Приседания с тяжестями:
- Классический вариант со штангой описан выше.
- Фронтальный способ. В этом варианте штанга расположена спереди, на уровне груди. Помимо ног задействуются мышцы груди и пресса. Порядок выполнения упражнения такой же, как и в классике.
- Приседания с узкой постановкой стоп. Ноги ставятся вместе, техника — как в классическом варианте.
- Способ Франкенштейна. Штанга держится перед собой на вытянутых руках.
- Приседания с гирями. Выполняются глубокие приседания, гири держат на плечах.
Еще один обязательный базовый элемент силового комплекса упражнений — это различные вариации становой тяги. Для укрепления мускулатуры ног хорошо подойдет классический вариант со штангой, выполняемый на прямых ногах.
- Ноги расставлены на ширину плеч.
- Штанга в прямых руках. Руки опущены вниз.
- Таз отводится назад, колени слегка сгибаются, корпус подается вперед. Штанга остается на весу.
- Выпрямляется спина, затем ноги. Атлет принимает исходное положение.
Выпады со штангой:
- Ноги вместе, штанга размещена на плечах за головой.
- Левой ногой делается глубокий выпад вперед.

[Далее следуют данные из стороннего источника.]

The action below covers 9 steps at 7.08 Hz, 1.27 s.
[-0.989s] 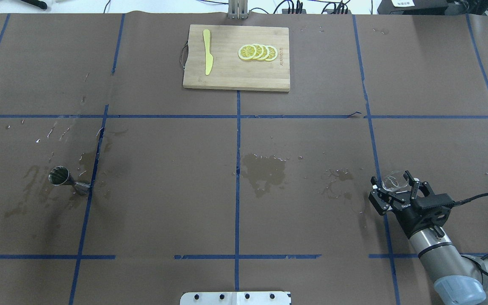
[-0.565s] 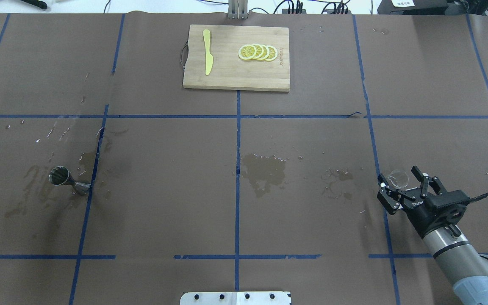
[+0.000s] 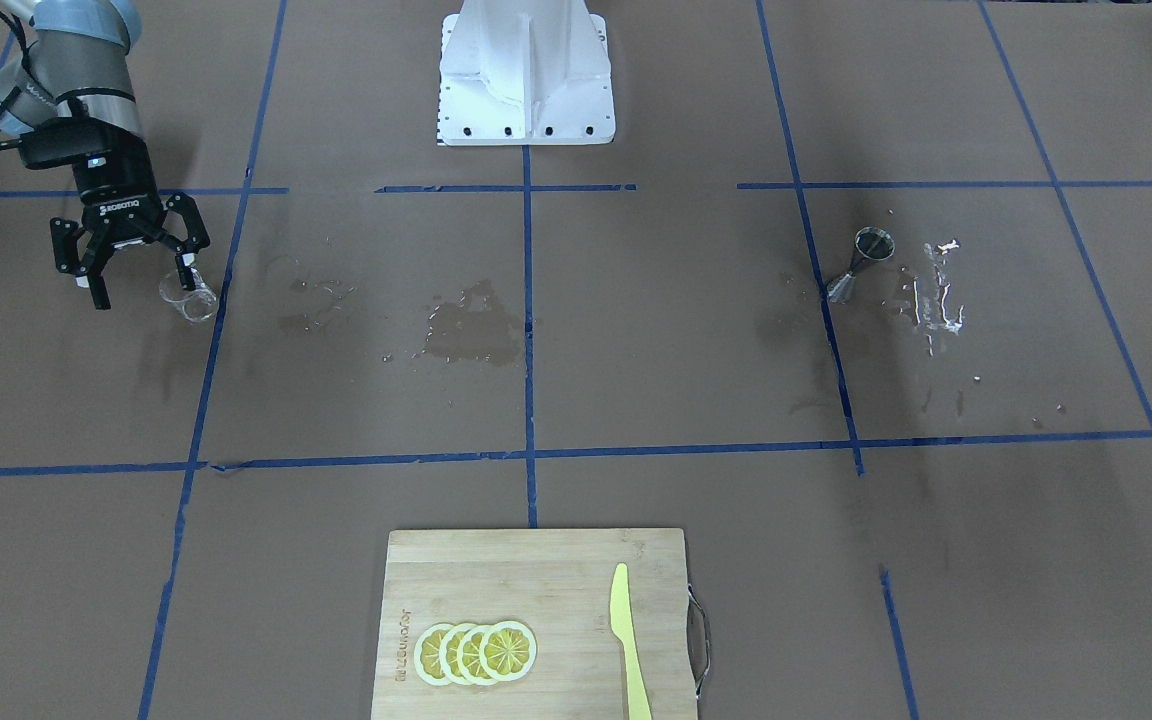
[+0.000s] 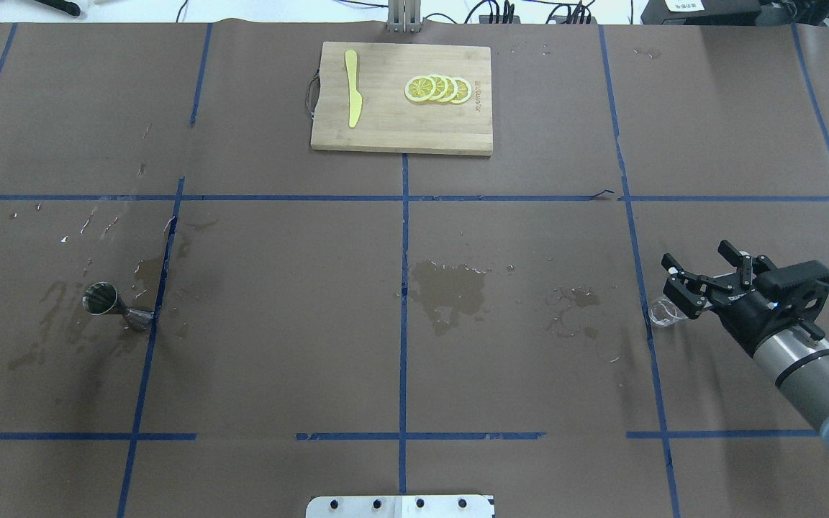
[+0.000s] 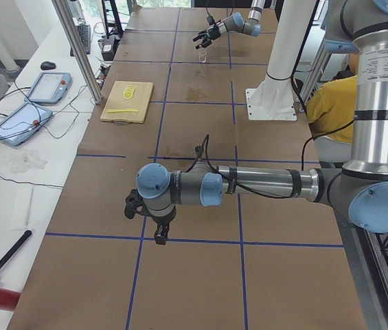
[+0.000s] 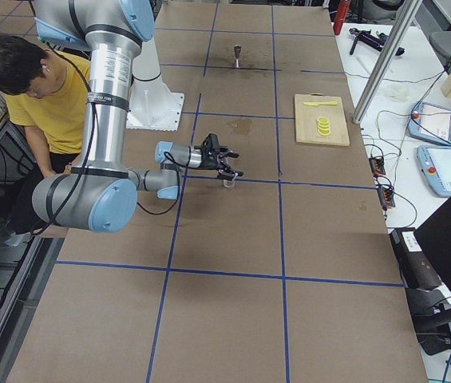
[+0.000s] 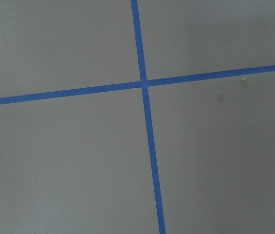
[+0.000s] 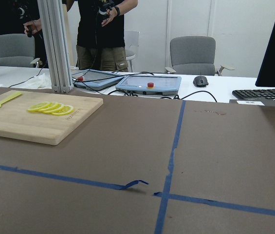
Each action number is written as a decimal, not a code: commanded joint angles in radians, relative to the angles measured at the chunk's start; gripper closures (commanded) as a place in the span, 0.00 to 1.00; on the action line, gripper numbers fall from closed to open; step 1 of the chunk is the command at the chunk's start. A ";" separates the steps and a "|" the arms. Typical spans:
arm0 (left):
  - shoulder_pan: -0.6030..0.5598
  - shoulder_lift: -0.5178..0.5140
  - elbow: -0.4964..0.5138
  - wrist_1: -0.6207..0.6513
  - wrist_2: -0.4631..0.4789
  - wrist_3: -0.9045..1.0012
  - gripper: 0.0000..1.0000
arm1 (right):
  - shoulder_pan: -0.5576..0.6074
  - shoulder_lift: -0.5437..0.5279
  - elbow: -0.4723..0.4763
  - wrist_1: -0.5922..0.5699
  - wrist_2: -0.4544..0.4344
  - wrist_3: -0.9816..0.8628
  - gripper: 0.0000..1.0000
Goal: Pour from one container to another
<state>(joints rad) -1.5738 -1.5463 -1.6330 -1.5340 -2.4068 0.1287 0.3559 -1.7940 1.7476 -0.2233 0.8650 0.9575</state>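
Note:
The clear beaker (image 4: 663,314) stands on the brown paper at the right, beside a blue tape line; the front view shows this beaker (image 3: 191,296) too. My right gripper (image 4: 699,260) hangs open just right of and above it, with nothing between its fingers and not touching it, as the front view of that gripper (image 3: 141,282) confirms. Far off at the left the steel jigger (image 4: 109,306) stands alone among wet marks. My left gripper (image 5: 156,230) shows only in the exterior left view, low over the table; I cannot tell its state.
A wooden cutting board (image 4: 400,137) at the far middle carries lemon slices (image 4: 437,89) and a yellow knife (image 4: 352,88). Wet patches (image 4: 450,291) mark the paper at centre and around the jigger. The robot base plate (image 4: 400,506) sits at the near edge.
My right gripper had its fingers around the beaker; it has risen and drawn back to the right, leaving the beaker on the table. The jigger has not moved.

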 commanded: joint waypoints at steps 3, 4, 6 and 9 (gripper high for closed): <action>0.000 0.000 -0.001 0.000 0.002 0.000 0.00 | 0.729 0.043 -0.008 -0.312 0.956 -0.263 0.00; 0.000 -0.001 -0.004 0.000 0.002 0.000 0.00 | 0.906 0.088 -0.010 -0.478 1.181 -0.386 0.00; 0.000 -0.003 -0.001 0.000 0.002 0.000 0.00 | 1.105 0.097 -0.019 -0.784 1.340 -0.749 0.00; 0.000 -0.011 0.004 0.000 0.002 -0.001 0.00 | 1.244 0.218 -0.014 -1.422 1.454 -0.970 0.00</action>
<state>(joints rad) -1.5739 -1.5552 -1.6318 -1.5340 -2.4053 0.1275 1.5393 -1.6340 1.7299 -1.3640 2.2654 0.0347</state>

Правое колено согнуто, но не касается пола.
- Затем следует возврат в исходное положение и делается выпад другой ногой.
Занятия на Гакк-тренажере. В зависимости от модели, данный тренажер позволяет выполнять множество упражнений, включая приседания или становую тягу. При этом нагрузка на позвоночник значительно снижается.
Рекомендации для проведения тренировок
- Используйте атлетический пояс и эластичные бинты для защиты позвоночника и суставов (особенно на тренировках с тяжелыми снарядами). При использовании очень большого веса обязательно попросите инструктора вас подстраховать.
- Делая упор на основные группы мышц, например, квадрицепсы, не забывайте об остальной мускулатуре ног. Задняя поверхность бедра и ягодичные мышцы тоже требуют проработки.
- Постоянно увеличивайте нагрузку во время выполнения упражнений.
- Не пренебрегайте кардионагрузками. Они ускорят мышечный рост и повысят выносливость организма.
- Сбалансируйте свой рацион питания.